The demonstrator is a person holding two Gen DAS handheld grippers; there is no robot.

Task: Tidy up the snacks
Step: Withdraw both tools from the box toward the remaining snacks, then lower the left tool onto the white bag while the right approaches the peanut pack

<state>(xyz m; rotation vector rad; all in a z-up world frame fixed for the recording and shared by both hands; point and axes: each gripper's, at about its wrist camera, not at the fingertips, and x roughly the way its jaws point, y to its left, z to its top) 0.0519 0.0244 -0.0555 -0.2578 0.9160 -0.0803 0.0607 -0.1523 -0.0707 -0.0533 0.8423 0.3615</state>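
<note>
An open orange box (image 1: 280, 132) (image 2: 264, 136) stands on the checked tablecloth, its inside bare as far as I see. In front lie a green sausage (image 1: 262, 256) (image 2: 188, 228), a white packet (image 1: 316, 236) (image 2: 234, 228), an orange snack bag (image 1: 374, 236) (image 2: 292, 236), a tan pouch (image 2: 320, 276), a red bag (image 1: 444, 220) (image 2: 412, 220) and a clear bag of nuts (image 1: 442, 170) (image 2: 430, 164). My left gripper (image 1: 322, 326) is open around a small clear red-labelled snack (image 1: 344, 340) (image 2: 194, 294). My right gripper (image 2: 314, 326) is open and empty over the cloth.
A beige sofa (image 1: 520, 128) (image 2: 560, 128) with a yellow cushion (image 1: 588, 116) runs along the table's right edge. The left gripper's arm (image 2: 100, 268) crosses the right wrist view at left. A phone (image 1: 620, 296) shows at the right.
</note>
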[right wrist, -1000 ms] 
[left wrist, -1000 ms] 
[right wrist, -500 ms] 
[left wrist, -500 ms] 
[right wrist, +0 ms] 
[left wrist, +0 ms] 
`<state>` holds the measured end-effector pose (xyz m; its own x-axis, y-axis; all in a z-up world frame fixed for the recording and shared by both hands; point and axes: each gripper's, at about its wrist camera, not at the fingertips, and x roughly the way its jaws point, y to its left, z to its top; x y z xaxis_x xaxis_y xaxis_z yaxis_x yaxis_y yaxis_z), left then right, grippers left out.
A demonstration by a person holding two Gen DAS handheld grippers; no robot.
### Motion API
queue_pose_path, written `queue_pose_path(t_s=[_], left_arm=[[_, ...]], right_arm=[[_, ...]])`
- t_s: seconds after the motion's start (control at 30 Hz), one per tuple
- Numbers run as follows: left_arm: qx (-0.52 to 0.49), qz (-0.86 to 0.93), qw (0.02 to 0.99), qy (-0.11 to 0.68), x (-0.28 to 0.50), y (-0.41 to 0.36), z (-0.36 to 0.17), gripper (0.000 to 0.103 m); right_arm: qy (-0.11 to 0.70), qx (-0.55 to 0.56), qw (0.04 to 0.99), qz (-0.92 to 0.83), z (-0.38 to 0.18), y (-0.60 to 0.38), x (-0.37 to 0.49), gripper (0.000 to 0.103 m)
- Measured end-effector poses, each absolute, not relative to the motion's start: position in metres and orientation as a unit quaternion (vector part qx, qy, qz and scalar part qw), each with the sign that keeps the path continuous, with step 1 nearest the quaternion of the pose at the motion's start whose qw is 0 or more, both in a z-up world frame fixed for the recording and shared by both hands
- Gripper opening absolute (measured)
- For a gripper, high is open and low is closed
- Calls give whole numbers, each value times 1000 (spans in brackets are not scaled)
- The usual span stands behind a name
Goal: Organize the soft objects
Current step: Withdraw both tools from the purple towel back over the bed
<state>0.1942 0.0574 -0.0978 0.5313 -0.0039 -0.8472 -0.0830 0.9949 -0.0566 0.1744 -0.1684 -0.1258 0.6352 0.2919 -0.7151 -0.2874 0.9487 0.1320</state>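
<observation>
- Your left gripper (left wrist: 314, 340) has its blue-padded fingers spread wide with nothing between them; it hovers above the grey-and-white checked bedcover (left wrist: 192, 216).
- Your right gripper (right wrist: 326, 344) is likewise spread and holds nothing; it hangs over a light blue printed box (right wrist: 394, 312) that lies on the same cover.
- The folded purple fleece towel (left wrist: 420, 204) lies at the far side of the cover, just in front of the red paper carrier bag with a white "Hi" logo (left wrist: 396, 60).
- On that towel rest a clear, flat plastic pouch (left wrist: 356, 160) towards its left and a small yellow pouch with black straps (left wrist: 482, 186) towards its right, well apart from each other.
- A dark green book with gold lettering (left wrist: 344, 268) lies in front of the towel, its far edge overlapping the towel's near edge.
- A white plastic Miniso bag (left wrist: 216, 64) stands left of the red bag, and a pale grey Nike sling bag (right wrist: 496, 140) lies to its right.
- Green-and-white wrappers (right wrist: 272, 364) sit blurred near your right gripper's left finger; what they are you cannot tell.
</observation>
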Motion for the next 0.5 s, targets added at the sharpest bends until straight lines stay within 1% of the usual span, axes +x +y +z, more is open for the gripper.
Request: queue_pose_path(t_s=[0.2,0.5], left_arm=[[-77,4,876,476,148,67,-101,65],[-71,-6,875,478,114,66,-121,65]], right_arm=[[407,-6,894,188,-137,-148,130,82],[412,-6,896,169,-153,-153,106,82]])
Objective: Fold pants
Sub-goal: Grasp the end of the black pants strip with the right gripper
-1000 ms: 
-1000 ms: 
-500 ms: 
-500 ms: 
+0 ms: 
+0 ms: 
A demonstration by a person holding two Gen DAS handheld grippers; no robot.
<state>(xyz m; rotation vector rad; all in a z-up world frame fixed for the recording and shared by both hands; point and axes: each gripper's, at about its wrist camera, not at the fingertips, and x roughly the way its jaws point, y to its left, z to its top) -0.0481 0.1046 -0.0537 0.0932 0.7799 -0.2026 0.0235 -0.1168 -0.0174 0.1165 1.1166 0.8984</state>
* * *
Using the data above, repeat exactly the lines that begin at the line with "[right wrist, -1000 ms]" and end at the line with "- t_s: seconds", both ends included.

[right wrist, -1000 ms] 
[left wrist, -1000 ms] 
[right wrist, -500 ms] 
[left wrist, -500 ms] 
[right wrist, +0 ms] 
[left wrist, +0 ms] 
`<state>` holds the measured end-effector pose (xyz m; its own x-axis, y-axis; all in a z-up world frame fixed for the recording and shared by both hands; point and axes: each gripper's, at about its wrist camera, not at the fingertips, and x roughly the way its jaws point, y to its left, z to its top; x y z xaxis_x xaxis_y xaxis_z yaxis_x yaxis_y yaxis_z), left then right, grippers left out.
A demonstration by a person holding two Gen DAS handheld grippers; no robot.
### Motion API
queue_pose_path, written `queue_pose_path(t_s=[_], left_arm=[[_, ...]], right_arm=[[_, ...]])`
- t_s: seconds after the motion's start (control at 30 Hz), one per tuple

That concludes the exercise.